Count the lines of the data below that include the string "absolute", and provide nothing but the result.

--- INPUT DATA ---

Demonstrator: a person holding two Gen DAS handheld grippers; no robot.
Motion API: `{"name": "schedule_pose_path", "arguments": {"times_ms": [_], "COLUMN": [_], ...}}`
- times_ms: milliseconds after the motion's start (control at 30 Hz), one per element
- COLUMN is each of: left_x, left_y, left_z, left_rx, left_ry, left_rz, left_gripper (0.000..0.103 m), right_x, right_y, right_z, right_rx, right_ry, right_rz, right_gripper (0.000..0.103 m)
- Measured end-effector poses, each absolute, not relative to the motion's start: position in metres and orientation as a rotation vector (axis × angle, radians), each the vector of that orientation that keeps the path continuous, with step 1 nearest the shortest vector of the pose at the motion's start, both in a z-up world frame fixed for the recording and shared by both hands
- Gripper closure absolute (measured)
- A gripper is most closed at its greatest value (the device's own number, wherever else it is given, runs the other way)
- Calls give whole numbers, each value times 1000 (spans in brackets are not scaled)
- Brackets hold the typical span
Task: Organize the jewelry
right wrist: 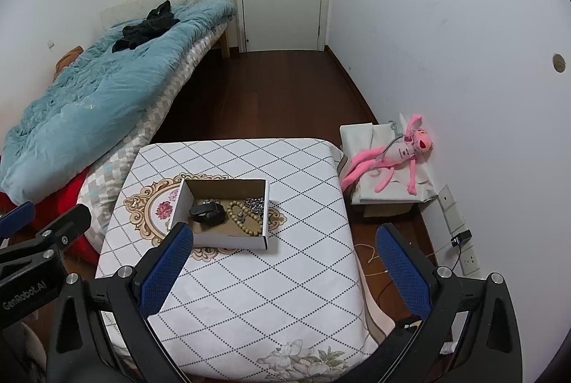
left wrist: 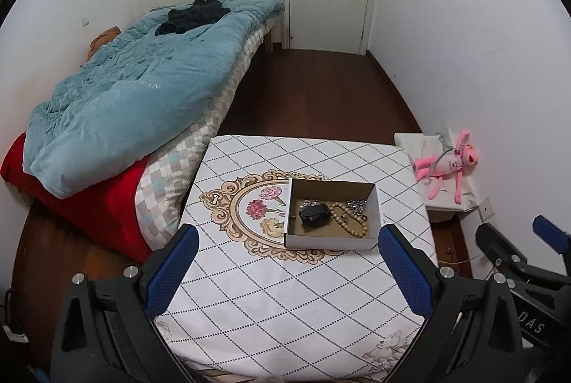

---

TASK OUTPUT: 2